* **Description of the task**:
The following data has a line with "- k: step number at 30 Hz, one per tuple" and a line with "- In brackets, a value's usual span". Write out exactly those lines and all the lines between them.

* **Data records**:
►

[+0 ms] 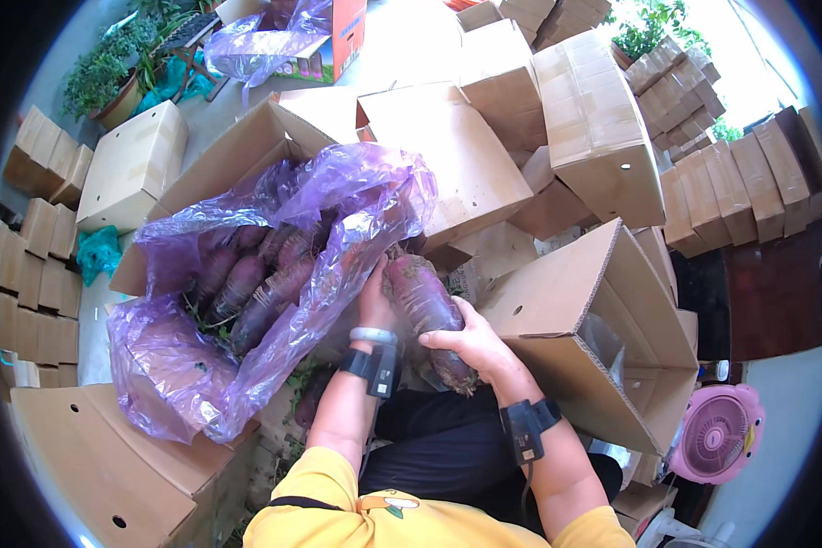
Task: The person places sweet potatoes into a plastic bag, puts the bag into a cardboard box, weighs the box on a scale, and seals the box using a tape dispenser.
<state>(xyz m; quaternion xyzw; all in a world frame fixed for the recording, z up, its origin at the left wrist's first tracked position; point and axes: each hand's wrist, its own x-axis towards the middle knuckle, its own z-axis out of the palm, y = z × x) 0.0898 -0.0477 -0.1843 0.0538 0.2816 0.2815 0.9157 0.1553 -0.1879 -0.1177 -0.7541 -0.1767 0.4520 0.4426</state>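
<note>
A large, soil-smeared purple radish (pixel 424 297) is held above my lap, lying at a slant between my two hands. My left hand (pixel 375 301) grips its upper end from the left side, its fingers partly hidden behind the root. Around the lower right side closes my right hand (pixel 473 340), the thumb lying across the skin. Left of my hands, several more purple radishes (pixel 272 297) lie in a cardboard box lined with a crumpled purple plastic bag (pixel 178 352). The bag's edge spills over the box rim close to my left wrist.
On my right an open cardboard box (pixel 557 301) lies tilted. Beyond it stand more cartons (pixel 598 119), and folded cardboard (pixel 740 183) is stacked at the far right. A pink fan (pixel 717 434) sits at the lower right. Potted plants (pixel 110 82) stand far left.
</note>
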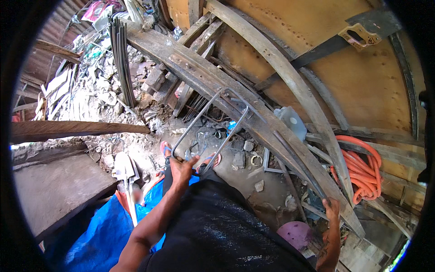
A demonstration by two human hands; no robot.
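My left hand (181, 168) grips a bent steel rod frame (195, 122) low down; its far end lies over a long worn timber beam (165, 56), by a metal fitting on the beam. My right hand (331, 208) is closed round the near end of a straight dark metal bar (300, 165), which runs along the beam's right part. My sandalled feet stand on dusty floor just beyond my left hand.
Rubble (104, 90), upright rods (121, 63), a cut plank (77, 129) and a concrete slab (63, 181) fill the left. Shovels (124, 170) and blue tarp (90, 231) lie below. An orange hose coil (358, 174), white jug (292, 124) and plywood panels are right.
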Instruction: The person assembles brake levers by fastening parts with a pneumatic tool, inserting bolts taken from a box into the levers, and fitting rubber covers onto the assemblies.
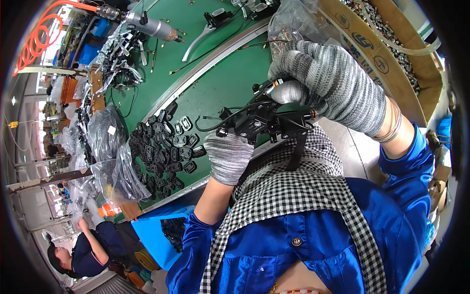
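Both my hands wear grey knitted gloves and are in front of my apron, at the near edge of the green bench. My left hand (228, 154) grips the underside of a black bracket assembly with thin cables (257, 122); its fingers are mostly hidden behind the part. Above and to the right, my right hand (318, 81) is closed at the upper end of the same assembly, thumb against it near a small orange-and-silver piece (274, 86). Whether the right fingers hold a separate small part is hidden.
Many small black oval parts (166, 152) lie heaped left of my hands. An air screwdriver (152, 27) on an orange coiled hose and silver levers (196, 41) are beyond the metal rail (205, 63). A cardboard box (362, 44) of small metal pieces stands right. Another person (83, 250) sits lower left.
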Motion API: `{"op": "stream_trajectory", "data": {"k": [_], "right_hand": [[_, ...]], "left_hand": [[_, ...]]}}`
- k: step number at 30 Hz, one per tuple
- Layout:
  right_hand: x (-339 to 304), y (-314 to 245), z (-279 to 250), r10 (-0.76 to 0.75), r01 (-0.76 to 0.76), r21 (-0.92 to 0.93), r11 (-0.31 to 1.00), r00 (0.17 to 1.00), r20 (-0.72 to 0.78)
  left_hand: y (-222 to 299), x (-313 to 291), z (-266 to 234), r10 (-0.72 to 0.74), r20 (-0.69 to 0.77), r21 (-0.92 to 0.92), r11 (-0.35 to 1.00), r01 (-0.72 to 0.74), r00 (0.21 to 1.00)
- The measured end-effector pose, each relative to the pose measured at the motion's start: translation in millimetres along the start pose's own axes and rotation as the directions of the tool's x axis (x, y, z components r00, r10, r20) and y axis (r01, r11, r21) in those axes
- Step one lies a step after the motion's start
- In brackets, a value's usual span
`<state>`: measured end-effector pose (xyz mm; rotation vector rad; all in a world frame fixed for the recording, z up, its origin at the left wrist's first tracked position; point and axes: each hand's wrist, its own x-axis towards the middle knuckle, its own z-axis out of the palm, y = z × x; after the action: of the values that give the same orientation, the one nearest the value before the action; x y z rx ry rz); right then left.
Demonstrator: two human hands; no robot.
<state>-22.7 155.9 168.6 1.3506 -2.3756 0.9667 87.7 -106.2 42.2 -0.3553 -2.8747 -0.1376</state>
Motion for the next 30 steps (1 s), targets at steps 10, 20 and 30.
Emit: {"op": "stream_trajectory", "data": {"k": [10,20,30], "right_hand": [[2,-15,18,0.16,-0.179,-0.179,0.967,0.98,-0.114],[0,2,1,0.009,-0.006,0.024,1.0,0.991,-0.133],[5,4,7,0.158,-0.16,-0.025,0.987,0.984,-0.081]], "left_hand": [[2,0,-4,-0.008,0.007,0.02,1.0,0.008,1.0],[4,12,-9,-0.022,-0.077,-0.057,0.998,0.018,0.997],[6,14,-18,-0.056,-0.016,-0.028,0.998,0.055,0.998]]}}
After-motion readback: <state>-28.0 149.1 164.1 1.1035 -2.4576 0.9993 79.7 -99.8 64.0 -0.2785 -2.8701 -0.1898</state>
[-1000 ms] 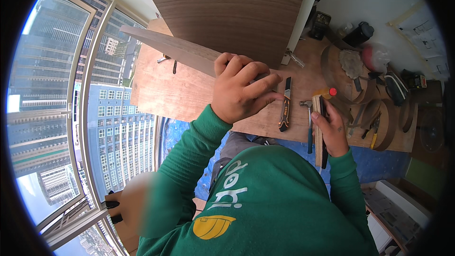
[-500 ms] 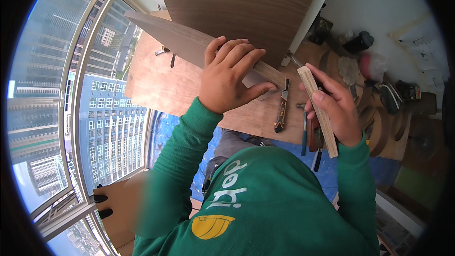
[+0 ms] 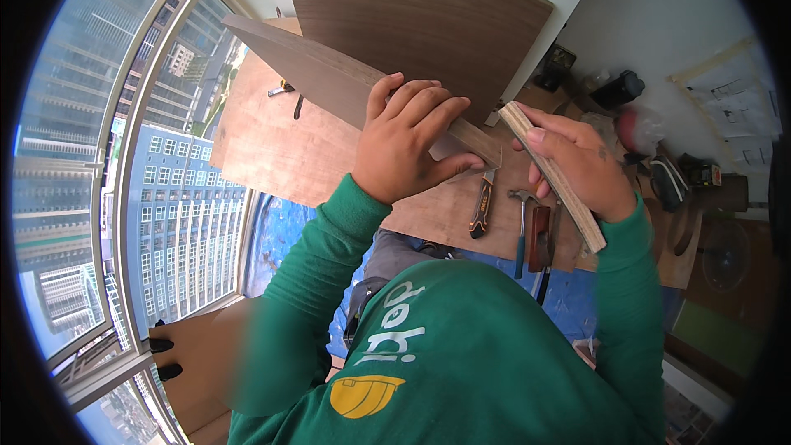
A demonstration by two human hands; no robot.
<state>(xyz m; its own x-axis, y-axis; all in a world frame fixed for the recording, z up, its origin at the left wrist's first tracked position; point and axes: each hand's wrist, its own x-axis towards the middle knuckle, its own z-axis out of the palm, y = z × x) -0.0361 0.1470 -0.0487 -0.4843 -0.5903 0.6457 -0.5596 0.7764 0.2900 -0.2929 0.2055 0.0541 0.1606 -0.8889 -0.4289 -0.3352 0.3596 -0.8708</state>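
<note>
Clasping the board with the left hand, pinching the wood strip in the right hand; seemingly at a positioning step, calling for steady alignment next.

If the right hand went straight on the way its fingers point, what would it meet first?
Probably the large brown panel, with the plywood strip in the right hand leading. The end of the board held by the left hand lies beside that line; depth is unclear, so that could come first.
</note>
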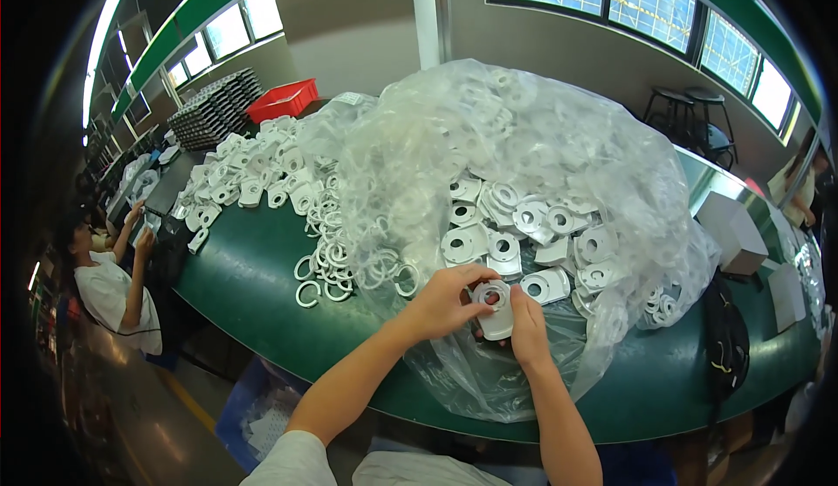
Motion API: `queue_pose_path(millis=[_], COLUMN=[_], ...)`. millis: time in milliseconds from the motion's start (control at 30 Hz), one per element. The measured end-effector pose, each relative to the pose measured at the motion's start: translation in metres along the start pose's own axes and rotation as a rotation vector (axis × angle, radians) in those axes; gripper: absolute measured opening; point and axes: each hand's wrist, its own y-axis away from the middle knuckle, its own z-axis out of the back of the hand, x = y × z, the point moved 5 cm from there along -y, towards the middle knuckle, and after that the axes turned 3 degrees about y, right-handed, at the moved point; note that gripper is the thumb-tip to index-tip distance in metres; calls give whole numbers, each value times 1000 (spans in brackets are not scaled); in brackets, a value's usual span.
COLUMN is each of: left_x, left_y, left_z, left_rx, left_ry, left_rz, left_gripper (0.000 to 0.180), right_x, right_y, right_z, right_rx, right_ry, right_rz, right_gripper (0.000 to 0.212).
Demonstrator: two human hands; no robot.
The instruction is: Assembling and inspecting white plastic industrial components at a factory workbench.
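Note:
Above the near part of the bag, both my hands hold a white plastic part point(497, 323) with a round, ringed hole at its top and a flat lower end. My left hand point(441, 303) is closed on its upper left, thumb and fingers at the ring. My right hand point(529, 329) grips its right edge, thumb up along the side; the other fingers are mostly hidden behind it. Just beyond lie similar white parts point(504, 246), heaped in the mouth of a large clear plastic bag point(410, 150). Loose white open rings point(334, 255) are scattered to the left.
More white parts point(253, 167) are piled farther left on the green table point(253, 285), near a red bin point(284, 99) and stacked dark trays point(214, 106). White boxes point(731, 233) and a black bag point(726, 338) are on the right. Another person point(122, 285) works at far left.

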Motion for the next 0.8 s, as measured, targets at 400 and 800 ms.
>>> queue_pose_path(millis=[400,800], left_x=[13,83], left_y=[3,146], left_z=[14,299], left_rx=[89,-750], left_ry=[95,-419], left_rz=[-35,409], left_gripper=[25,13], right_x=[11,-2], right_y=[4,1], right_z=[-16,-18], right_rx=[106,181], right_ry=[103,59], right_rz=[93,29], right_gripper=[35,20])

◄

* **Exercise solution**:
- k: step number at 30 Hz, one per tuple
- Layout:
  right_hand: x (-339 to 304), y (-314 to 245), z (-279 to 250), r10 (-0.76 to 0.75), r01 (-0.76 to 0.76), r21 (-0.92 to 0.93), r11 (-0.31 to 1.00), r00 (0.17 to 1.00), r20 (-0.72 to 0.78)
  left_hand: y (-222 to 299), x (-313 to 291), z (-266 to 234), r10 (-0.72 to 0.74), r20 (-0.69 to 0.77), r21 (-0.92 to 0.92), r11 (-0.35 to 1.00), r01 (-0.72 to 0.74), r00 (0.21 to 1.00)
- The measured end-effector pose, each relative to the pose measured at the motion's start: translation in millimetres along the start pose's own axes and rotation as the directions of the tool's x axis (x, y, z components r00, r10, r20) and y axis (r01, r11, r21) in those axes
- Step one lies a step after the motion's start
- In brackets, a value's usual span

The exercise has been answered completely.